As can be seen from table 2, when G2/G1 is between 1.5 and 2, a very clear contrast can be obtained, the edges are clear, the contrast is high, and a blackness value is better, and when G2/G1 is lower than 1.5, the blackness value is reduced, and as G2 is reduced, the contrast is reduced; however, when G2/G1 is higher than 2, there is little change in the blackness value, but the contrast ratio is significantly lowered.

While the present invention has been described in detail through the foregoing description of the preferred embodiment, it should be understood that the foregoing description is not to be considered as limiting the invention.

Claims (8)

1. A composition having a laser marking function, characterized in that the composition comprises, in parts by mass: 100 parts of polypropylene and a color reagent, namely dodecyl cage-shaped silsesquioxane ((C) ₆ H ₅ SiO _1.5 ) ₁₂ ) 2-3 parts of inducer decabromodiphenyl ethane 1-3 parts of heat conductive agent 1-3 parts; the heat conducting agent is a titanium dioxide surface modified boron nitride nano-sheet, wherein the sum G2 of the mass G1 of the dodecyl benzene clathrate silsesquioxane, the mass G2 of the decabromodiphenylethane and the heat conducting agent meets the condition that G1:G2=1:1.5-2; the titanium dioxide surface modified boron nitride nanosheets are prepared by the following method, 2.5g of tetraisopropyl titanate is taken and dissolved in 200ml of mixed solvent of ethanol and dimethylformamide in a volume ratio of 1:1, 10g of boron nitride nanosheets are added, the mixture is placed in a hydrothermal reaction kettle, an inner tank body of the reaction kettle is a polytetrafluoroethylene sealed tank, the inner tank body is sealed, the hydrothermal reaction is carried out for 4-6 hours at 120 ℃, the sediment is obtained by filtering, and ethanol and dimethylformamide are respectively used for precipitatingWashing with deionized water, and drying to obtain the titanium dioxide surface-modified boron nitride nanosheets.

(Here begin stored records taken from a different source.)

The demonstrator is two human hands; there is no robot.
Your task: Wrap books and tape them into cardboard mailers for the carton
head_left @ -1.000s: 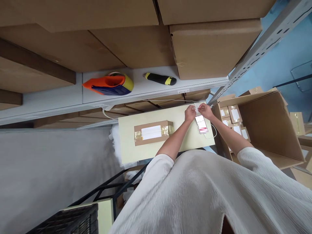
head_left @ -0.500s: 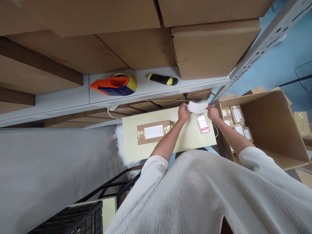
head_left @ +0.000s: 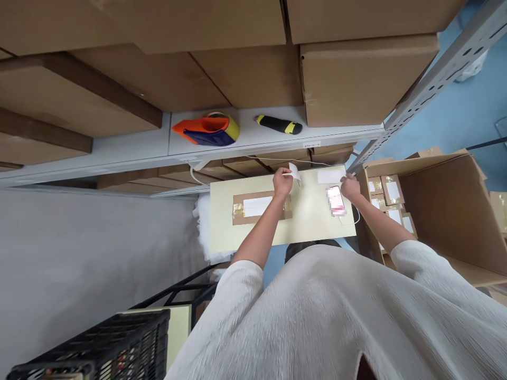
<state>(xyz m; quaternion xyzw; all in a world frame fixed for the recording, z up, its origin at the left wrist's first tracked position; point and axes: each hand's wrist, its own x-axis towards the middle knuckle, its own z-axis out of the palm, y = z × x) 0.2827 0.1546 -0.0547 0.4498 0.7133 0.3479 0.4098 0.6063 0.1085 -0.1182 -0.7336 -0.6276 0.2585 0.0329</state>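
Observation:
My left hand [head_left: 282,182] pinches a small curled white paper piece [head_left: 293,171] above the pale table [head_left: 309,227]. Closed at the right edge of a flat white paper sheet [head_left: 331,175] is my right hand [head_left: 350,186]. Just below that sheet lies a phone [head_left: 336,200] with its screen lit and a white cable running beside it. To the left, partly behind my left forearm, a taped cardboard box [head_left: 237,211] carries a white label [head_left: 256,206].
On the shelf edge [head_left: 253,145] ahead rest an orange and blue tape dispenser [head_left: 208,130] and a black and yellow utility knife [head_left: 278,124]. A large open carton [head_left: 451,206] holding several small labelled boxes stands right. A black crate [head_left: 130,343] sits lower left.
My hands have moved apart. The white paper between them is now in two pieces, the smaller one carried left by my left hand. The view has shifted slightly.

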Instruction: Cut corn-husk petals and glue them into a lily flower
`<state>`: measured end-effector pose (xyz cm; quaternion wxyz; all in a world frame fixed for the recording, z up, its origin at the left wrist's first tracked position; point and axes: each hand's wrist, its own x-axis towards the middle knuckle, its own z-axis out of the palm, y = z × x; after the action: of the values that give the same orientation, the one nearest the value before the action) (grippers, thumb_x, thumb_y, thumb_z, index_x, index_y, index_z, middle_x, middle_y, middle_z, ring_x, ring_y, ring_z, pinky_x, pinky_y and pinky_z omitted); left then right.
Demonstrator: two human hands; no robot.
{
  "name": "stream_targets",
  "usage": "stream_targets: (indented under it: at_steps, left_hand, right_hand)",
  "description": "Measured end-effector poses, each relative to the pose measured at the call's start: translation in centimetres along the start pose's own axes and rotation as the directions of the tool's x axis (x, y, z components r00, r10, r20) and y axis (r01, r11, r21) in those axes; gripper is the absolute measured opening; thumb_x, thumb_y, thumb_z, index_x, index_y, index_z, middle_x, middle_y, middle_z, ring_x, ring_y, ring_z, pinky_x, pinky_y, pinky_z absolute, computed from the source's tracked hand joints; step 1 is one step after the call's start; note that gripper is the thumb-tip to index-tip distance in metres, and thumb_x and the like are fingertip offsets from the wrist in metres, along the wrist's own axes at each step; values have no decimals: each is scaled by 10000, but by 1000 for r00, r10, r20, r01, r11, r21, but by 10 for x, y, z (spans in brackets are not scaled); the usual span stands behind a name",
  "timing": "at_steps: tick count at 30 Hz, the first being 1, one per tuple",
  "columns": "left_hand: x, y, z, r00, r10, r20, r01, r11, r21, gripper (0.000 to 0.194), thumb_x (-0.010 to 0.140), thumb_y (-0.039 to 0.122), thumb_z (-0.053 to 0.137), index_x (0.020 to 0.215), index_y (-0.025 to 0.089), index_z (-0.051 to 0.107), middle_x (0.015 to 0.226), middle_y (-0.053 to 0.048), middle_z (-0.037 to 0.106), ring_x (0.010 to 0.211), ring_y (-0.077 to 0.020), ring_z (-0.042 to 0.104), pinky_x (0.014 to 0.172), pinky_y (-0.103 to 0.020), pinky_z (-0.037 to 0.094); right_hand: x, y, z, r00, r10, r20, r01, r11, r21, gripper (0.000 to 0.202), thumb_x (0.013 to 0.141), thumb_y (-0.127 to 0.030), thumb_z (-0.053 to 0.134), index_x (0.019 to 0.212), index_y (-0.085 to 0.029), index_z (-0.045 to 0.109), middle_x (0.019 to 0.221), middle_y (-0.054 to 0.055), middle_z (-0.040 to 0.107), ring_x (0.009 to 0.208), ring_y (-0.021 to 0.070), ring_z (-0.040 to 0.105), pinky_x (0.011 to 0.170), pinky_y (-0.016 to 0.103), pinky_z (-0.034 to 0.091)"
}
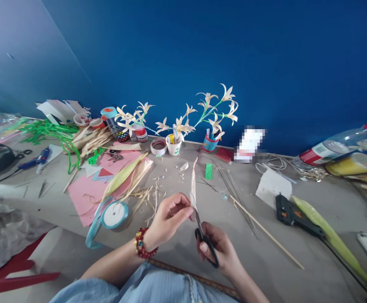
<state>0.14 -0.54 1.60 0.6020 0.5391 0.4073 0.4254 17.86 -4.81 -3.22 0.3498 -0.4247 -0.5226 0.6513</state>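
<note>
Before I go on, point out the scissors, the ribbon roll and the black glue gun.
Scissors (198, 219), head view: on the blades.
Ribbon roll (114, 215), head view: on its white face.
Black glue gun (301, 221), head view: on its body.

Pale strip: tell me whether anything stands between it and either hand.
Nothing visible blocks the left hand; its fingers pinch the pale strip near the lower end. Between the right hand and the strip are only the scissors it holds, blades pointing up alongside.
</note>
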Motion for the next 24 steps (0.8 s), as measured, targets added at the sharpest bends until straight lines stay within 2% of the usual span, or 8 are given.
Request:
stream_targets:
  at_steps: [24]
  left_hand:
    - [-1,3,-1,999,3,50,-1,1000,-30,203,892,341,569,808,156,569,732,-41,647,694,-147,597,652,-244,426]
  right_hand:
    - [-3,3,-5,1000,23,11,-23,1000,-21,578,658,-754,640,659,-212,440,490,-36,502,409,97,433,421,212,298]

2. The composition of claim 1, further comprising a compatibilizer, the compatibilizer being 10-12 parts, the compatibilizer being selected from at least one of maleic anhydride grafted polyethylene, maleic anhydride grafted polypropylene, glycidyl ester grafted polyethylene, glycidyl ester grafted polypropylene, ethylene-acrylic acid copolymer, ethylene-acrylic acid ester copolymer, ethylene-vinyl alcohol copolymer, ethylene-vinyl acetate copolymer.

3. The composition of claim 2, further comprising at least one of an antioxidant, a toughening agent, and a coupling agent.

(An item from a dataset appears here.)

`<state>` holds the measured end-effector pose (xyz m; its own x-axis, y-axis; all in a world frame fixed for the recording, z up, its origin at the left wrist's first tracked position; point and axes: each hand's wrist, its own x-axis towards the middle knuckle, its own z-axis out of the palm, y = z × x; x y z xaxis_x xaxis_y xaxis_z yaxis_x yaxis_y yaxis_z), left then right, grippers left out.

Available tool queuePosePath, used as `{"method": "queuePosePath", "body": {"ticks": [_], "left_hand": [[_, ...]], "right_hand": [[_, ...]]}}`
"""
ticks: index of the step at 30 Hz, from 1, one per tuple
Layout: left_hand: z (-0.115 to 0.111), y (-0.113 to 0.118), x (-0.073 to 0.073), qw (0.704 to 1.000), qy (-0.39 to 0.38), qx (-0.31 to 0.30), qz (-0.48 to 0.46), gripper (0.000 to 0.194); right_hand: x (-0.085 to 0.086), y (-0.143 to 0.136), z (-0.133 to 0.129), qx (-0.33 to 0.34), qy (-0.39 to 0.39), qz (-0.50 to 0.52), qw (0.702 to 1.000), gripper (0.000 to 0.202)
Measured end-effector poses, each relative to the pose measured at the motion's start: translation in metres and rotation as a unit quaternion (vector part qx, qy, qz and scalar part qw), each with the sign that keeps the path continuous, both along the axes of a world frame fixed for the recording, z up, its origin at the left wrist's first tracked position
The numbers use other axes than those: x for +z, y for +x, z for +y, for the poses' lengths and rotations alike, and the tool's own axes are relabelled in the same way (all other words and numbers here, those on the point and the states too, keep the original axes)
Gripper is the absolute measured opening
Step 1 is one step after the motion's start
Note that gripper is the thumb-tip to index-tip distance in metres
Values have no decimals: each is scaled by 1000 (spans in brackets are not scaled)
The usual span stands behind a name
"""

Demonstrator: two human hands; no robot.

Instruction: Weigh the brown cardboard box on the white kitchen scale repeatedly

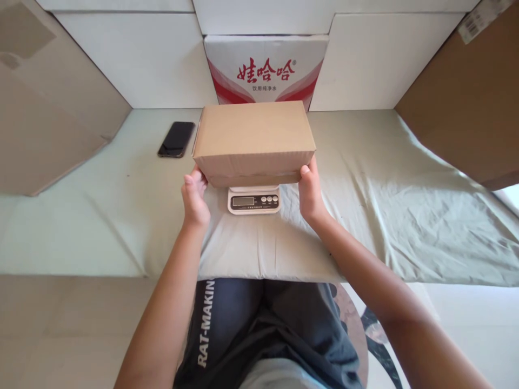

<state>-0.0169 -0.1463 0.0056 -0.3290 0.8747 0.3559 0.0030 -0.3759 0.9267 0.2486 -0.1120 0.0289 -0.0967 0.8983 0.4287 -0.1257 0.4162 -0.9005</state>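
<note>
A closed brown cardboard box (253, 129) is held level between my two hands over a white kitchen scale (254, 209). At its near left corner my left hand (195, 197) grips it, fingers tucked under and behind. My right hand (310, 189) has the near right corner, thumb on the front face. Below the box the scale's front panel shows, with a small grey display and several round buttons; no digits can be read. The box hides the weighing plate, so I cannot tell whether the two touch.
A dark smartphone (177, 139) lies left of the box on the pale green cloth (101, 216). Behind stands a red-and-white carton (265, 67) against white panels. Large cardboard boxes flank the surface at left (52, 108) and right (470, 97). The cloth's front edge is before my knees.
</note>
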Motion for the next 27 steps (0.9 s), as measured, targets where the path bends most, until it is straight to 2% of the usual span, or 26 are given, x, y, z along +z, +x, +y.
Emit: {"method": "queuePosePath", "body": {"ticks": [6,18,23,27], "left_hand": [[0,0,1,1000,-5,9,3,96],[1,0,0,1000,1,6,1,96],[5,-12,-1,999,33,35,3,96],[12,-22,-7,998,41,53,4,98]], "right_hand": [[0,0,1,-7,-30,2,1000,78],[-5,-1,0,-15,-34,14,999,76],[-1,10,4,-81,-33,16,996,81],[4,18,11,-104,-53,75,990,88]]}}
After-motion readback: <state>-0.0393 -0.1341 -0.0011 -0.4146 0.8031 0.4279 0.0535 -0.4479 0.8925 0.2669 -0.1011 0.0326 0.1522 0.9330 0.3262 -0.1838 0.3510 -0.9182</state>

4. The composition according to claim 3, wherein the antioxidant is 0.2 to 0.8 parts by mass, and the antioxidant is at least one selected from the group consisting of n-stearyl β - (3, 5-di-t-butyl-4-hydroxyphenyl) propionate, triethylene glycol bis [ β - (3-t-butyl-4-hydroxy-5-methylphenyl) propionate, 4' -thiobis (6-t-butyl-3-methylphenol), tris (2, 4-di-t-butylphenyl) phosphite, and tetrakis (2, 4-di-t-butylphenol) -4, 4-biphenyldiphosphite.

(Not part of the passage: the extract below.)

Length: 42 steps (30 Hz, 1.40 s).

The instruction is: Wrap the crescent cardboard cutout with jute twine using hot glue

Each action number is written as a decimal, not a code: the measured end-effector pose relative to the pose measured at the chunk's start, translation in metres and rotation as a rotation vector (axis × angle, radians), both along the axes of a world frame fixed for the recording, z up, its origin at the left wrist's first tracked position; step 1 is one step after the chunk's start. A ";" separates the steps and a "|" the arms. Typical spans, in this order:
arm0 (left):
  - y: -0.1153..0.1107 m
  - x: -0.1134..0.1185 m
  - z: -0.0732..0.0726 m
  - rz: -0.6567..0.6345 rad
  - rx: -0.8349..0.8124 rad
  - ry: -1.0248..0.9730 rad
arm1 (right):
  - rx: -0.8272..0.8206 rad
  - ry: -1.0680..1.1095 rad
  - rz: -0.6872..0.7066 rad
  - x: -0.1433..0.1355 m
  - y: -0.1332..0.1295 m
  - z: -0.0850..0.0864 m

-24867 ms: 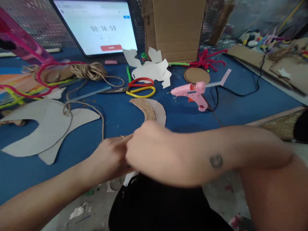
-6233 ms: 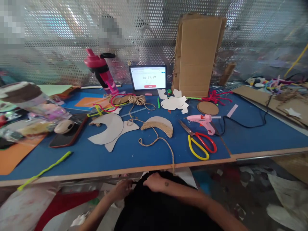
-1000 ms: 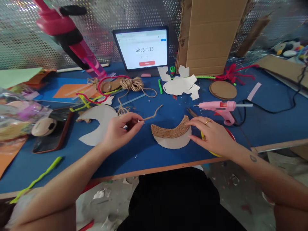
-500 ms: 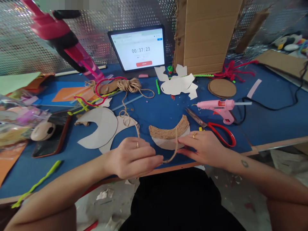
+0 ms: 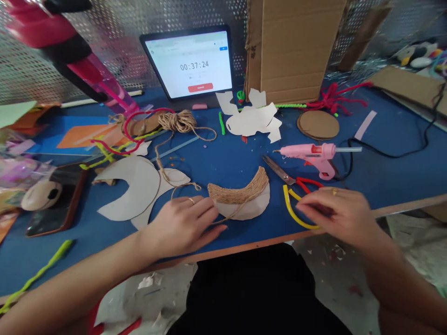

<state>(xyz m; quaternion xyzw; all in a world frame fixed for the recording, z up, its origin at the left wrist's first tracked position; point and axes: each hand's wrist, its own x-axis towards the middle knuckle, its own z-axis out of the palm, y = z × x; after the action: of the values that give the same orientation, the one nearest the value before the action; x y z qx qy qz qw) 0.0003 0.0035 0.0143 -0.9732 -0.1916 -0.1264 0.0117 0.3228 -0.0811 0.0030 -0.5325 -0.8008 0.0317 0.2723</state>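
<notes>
A cut card piece [image 5: 254, 204] lies near the table's front edge, its upper curve covered with rows of brown twine [image 5: 239, 191]. Just left of it, my left hand [image 5: 190, 223] is closed on the loose twine that runs to the card. The twine leads back to a wound bundle [image 5: 178, 121]. My right hand [image 5: 335, 214] is over the handles of the scissors [image 5: 279, 170], beside a yellow loop [image 5: 291, 211]; its fingers are bent and hold nothing visible. A pink glue gun [image 5: 310, 152] lies behind the scissors.
White card cutouts [image 5: 139, 186] lie at the left beside a phone [image 5: 57, 209] with a mouse [image 5: 42, 194] on it. A tablet [image 5: 188, 63] and a cardboard box [image 5: 289, 51] stand at the back. Cardboard discs [image 5: 318, 124] lie behind the glue gun.
My right hand has left the twine and card and moved right to the scissors' handles. The twine end now lies lower across the card. The view has shifted slightly right.
</notes>
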 end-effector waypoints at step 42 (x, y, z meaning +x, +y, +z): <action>0.001 0.047 -0.052 -0.233 -0.287 -0.120 | -0.340 -0.036 0.239 0.047 0.035 0.003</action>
<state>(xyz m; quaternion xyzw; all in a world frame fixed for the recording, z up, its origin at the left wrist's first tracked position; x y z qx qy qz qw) 0.0477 0.0043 -0.0374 -0.9712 -0.0941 -0.1563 -0.1534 0.3697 -0.0459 0.0062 -0.4724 -0.8462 0.1889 0.1583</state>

5. The composition according to claim 3, wherein the toughening agent is 0.5 to 3.0 parts by mass, and the toughening agent is at least one selected from the group consisting of polyoctene-maleic anhydride graft, ethylene-ethyl acrylate copolymer, polycaprolactone, and polybutyl adipate terephthalate.

6. The composition according to claim 3, wherein the coupling agent is 0.2 to 1 part by mass, and the coupling agent is at least one selected from the group consisting of silane coupling agent KH550 and phenylaminomethyltrimethoxysilane.

7. The composition of claim 1, further comprising a colored colorant other than black.

8. The composition of claim 7, wherein the boron nitride nanoplatelets have a particle size of 300-500nm.